Ancak... Evet, ancak, söz konusu gazeteler de kendi içeriklerini kullanıyor mı sahi

Garip olan bir durum var ki; söz konusu gazeteler deklarasyonda çok sert bir şekilde hırsızlık olarak tanımladıkları diğer yayın organlarının haberlerini kaynak göstererek kendi gazetelerinde, gazetelerinin web sayfalarında kullanmakta bir beis görmüyor.

Savaş açtıkları televizyonların haber bültenleri yahut internet sitelerinin özel haberlerini kendi gazete sütunlarında görüyoruz zaman zaman.

Evet yeni düzenleme şart... Hatta elzem... Bu konuda Hükumete büyük görev düşüyor. Ancak hükumet yetkilileri düzenlemeden çok, sanki bir yasaklama getiriyor gibi.

Yani, yazılı basın ile internet medyasının arasını açarak, sanki üstü örtülü bir "sansür" uygulaması başlatacak gibi görünüyor.

İnternet medyası yeraltına inmemeli. Yasal düzenleme ile belli normlara getirilmeli. Ulaşılabilir bir mecra halinde olmalı.

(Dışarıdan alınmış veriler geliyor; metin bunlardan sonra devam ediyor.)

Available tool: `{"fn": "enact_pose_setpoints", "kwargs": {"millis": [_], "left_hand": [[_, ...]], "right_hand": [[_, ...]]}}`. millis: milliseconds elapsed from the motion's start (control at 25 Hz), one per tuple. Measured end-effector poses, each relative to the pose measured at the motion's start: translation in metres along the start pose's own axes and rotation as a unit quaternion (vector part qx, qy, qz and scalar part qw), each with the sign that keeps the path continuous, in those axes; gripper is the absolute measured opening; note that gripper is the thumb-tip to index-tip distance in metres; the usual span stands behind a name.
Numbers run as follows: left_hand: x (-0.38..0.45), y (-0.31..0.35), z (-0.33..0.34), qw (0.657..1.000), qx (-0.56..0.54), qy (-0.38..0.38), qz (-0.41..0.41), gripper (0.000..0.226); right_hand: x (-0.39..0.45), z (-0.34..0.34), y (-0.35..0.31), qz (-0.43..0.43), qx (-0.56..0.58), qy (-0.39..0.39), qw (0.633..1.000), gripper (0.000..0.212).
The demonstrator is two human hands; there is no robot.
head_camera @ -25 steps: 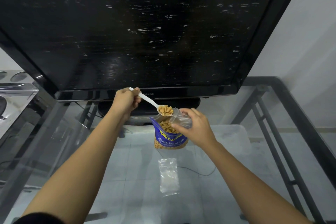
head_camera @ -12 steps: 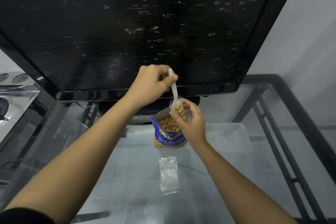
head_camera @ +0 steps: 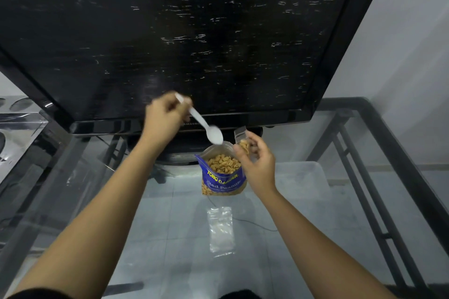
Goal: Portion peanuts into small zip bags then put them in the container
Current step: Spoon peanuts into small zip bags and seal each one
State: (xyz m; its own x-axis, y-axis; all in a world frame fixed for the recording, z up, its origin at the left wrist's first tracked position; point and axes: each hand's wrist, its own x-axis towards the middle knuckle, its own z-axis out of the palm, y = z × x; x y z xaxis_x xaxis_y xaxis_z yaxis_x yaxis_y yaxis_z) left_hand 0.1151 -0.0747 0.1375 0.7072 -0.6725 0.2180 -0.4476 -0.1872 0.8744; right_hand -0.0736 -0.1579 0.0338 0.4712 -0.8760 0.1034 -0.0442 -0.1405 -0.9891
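- Glass-topped table [head_camera: 170, 238] under big black TV screen [head_camera: 182, 31]; translucent lidded plastic container [head_camera: 303, 177] lies below the glass at 3 o'clock of the peanut pack.
- Left hand [head_camera: 165, 116] fingers curled on white plastic spoon [head_camera: 206, 128], bowl empty, over blue foil peanut pack [head_camera: 222, 175], open-topped.
- Right hand [head_camera: 257, 160] pinches small clear zip bag [head_camera: 243, 143] holding a few peanuts, at 1 o'clock of pack.
- Spare empty clear zip bag [head_camera: 221, 228] flat at 6 o'clock.
- Bag likely light, floppy, slippery; hold by rim, keep mouth open.
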Motion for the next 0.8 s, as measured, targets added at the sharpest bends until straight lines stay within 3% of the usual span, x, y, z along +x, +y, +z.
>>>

İnternet Medyası Federasyonu adına bir açıklama yapan Talat Atillanın sözlerini de aktaralım:

"Yeraltına inen bir internet medyasının yaptığı hiçbir yayın kontrol edilemeyecek, haberlerle ilgili muhatap bulunamayacak, örneklerini daha yakın geçmişte yaşadığımız ve ancak temizlenebilen kirli yayıncılık tekrar başlayacaktır.... Deklarasyona imza atan gazetelerin olayı bu açıdan da düşünmelerini ve pratikte de karşılığı olacak (haberin yazının belli bir bölümünün alıntılanıp devamının kaynağa aktif linkle yönlendirilmesi gibi...) bir düzenleme yapmalarını tavsiye ederiz. Bu uygulama gazetelerin internet sitelerinin izlenme oranını da yükselterek, yayın organlarının daha fazla reklam almasına ciddi bir katkı yapacaktır" diyor.

Peki bu "deklarasyon"dan sonra gazetelerin tirajlarında ne gibi değişiklikler oldu

Bunu da "gazeteciler.com"dan öğreniyoruz:

"Tirajı en çok düşen gazete, deklarasyonun ateşli savunucuları Zaman ve Habertürk olurken, Posta, Sabah, Takvim, Akşam, Yeni Şafak, Radikal ve Yeni Asır gazetelerinin tirajları da düştü."

İnternet sosyal medyanın vazgeçilmez unsurlarından. Yazılı gazeteler ise, medyanın en önemli haber kaynaklarından... Hem interneti, hem de gazeteleri ortak bir menfaatte buluşturmak kaçınılmazdır.

Ancak ülkeyi yönetenlerin niyeti sağ gösterip sol vurmak ise, bu konuda üstü örtülü bir sansürden söz etmek pekala mümkün.